The government has named and shamed 360 businesses across the UK for underpaying over 15,500 workers.
According to the Department for Business, Energy and Industrial Strategy, hundreds of firms, listed in in their report, failed to pay either the national minimum wage or the national living wage rate to employees.
The most prolific offenders were employers in the hairdressing, hospitality and retail sectors. The list includes well-known companies such as Debenhams, Subway, and Lloyds Pharmacy.
Debenhams topped the list. The retailer was forced to repay £134,894.83 to 11,858 workers – more than half of its shop staff – after a mistake in an accounting left the employees £11 short in wages. The company was also fined £63,000.
A spokesperson was quoted by the BBC as saying: “As a responsible employer Debenhams is committed to the National Minimum Wage, and as soon as the error was identified by a routine HMRC audit last year, we reimbursed all those affected.”

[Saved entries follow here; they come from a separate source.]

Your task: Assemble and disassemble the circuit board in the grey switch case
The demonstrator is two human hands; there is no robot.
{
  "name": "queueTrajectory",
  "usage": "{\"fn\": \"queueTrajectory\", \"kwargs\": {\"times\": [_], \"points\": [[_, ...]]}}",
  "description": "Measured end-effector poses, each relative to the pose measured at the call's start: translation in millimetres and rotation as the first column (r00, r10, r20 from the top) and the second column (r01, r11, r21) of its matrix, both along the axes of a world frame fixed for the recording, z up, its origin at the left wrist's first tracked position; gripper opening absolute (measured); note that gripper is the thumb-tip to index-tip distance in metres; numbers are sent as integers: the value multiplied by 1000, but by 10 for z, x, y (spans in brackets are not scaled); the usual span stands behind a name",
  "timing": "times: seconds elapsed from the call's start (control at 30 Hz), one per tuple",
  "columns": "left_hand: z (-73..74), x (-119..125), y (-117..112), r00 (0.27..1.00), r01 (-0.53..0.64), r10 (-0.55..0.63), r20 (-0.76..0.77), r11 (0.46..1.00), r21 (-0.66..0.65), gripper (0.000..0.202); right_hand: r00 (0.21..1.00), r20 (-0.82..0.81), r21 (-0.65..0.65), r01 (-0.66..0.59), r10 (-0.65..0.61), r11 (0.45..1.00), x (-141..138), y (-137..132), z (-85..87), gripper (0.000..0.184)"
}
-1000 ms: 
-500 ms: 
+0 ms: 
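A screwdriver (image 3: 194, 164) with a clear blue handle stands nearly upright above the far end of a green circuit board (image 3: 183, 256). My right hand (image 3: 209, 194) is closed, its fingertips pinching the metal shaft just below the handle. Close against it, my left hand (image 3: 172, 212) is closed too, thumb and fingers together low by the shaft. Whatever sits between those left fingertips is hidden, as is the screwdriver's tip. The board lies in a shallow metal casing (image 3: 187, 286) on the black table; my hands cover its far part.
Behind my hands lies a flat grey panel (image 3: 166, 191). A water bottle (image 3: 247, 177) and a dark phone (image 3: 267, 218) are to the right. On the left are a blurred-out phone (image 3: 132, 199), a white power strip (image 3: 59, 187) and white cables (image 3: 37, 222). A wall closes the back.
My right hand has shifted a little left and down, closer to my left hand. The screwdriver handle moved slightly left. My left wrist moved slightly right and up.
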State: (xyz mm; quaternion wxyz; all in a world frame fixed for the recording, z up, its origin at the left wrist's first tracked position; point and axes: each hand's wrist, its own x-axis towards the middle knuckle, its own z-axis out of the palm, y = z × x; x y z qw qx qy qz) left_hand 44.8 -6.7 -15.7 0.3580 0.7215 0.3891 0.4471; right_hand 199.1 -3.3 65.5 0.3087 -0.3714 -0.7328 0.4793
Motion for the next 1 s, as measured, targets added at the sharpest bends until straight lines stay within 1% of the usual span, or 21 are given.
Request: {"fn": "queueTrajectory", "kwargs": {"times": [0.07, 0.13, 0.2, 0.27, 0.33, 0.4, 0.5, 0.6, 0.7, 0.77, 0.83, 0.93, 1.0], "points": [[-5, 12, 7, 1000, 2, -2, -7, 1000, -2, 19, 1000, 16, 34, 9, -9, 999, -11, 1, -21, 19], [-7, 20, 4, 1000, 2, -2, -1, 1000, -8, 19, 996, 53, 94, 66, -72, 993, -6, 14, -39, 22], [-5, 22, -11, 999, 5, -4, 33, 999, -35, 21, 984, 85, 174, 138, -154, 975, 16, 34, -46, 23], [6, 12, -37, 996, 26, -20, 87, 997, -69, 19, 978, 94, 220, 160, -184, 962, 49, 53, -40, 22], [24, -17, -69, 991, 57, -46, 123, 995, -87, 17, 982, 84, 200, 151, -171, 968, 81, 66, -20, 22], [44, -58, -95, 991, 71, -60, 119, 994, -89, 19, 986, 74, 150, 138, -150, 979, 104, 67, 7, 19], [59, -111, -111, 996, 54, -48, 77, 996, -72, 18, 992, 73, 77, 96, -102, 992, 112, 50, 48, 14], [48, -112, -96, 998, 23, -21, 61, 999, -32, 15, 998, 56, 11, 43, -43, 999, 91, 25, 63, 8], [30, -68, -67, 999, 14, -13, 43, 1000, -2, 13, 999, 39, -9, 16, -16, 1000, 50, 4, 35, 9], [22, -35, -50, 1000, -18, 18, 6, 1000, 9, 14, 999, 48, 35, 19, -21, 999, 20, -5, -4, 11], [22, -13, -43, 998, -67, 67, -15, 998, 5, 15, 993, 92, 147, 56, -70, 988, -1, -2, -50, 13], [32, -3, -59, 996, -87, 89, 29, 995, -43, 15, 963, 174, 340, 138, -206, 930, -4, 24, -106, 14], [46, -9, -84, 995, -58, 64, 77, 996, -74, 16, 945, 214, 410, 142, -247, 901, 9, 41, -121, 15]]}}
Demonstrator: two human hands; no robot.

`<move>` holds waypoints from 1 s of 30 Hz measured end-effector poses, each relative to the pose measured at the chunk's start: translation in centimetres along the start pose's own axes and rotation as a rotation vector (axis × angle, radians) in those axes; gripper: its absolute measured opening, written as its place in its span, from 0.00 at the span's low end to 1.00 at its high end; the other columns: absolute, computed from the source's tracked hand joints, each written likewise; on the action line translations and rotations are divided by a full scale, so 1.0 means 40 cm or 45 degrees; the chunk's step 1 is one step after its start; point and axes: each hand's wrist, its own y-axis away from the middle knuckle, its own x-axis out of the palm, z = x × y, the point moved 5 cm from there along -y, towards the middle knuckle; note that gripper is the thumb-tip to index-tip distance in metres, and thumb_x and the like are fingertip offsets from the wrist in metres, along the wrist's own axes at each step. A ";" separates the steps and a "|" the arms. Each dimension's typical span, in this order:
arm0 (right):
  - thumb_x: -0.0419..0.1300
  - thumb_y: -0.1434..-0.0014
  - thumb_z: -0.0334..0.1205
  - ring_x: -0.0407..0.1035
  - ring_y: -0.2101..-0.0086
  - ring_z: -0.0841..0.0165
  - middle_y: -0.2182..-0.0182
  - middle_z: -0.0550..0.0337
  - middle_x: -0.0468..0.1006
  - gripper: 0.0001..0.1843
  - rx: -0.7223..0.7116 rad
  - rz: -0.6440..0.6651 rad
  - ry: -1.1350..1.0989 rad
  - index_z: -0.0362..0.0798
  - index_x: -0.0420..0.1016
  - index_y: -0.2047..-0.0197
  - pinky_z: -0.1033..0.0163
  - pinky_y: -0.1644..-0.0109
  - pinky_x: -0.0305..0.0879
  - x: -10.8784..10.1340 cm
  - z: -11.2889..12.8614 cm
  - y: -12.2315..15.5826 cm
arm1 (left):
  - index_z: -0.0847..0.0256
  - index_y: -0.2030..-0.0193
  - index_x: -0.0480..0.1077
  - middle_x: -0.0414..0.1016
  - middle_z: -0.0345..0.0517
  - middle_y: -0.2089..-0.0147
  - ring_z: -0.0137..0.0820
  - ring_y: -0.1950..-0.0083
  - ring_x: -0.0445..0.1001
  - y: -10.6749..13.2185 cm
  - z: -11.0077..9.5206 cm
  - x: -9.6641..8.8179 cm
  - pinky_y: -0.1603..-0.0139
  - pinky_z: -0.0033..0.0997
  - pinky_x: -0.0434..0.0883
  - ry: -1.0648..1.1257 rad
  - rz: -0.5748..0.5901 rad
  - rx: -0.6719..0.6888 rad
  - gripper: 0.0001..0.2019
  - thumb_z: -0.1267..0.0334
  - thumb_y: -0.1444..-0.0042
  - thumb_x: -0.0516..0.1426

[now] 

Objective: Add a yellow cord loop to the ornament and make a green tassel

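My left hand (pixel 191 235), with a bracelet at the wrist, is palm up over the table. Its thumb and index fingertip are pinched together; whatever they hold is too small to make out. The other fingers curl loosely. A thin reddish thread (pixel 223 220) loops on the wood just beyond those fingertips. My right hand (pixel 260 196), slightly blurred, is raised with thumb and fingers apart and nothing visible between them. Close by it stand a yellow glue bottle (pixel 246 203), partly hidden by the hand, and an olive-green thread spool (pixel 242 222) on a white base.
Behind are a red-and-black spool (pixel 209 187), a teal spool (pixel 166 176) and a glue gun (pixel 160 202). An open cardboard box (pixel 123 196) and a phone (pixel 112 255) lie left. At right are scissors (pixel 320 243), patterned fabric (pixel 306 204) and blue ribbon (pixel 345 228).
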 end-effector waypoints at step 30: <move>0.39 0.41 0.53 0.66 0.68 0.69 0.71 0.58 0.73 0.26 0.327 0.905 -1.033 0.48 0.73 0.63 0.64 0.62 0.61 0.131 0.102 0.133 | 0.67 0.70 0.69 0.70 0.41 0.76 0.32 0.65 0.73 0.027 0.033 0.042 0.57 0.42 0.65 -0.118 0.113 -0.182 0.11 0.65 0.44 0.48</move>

The new National Living Wage rate of £7.20 for workers aged 25 and over was introduced last year.
In addition to recovering arrears for some of the UK’s lowest paid workers, the businesses are being faced with HMRC penalties worth around £800,000.
Why were businesses underpaying staff?
The government found that excuses for underpaying workers included “using tips to top up pay, docking workers’ wages to pay for their Christmas party and making staff pay for their own uniforms out of their salary.”
Government will work to ensure workers in the UK receive proper pay
Business Minister Margot James said:
“Every worker in the UK is entitled to at least the national minimum or living wage and this government will ensure they get it.
“That is why we have named and shamed more than 350 employers who failed to pay the legal minimum, sending the clear message to employers that minimum wage abuses will not go unpunished.”
Secretary of State for Northern Ireland, Rt Hon James Brokenshire MP said:
“The National Living and Minimum Wage, which every worker is entitled to, is an essential part of building the higher wage, lower welfare, lower tax society that the UK needs.
“Thanks to government investigations more than 15 and a half thousand of the UK’s lowest paid workers are to be back paid as we continue to build a Northern Ireland, and wider United Kingdom, that works for everyone.”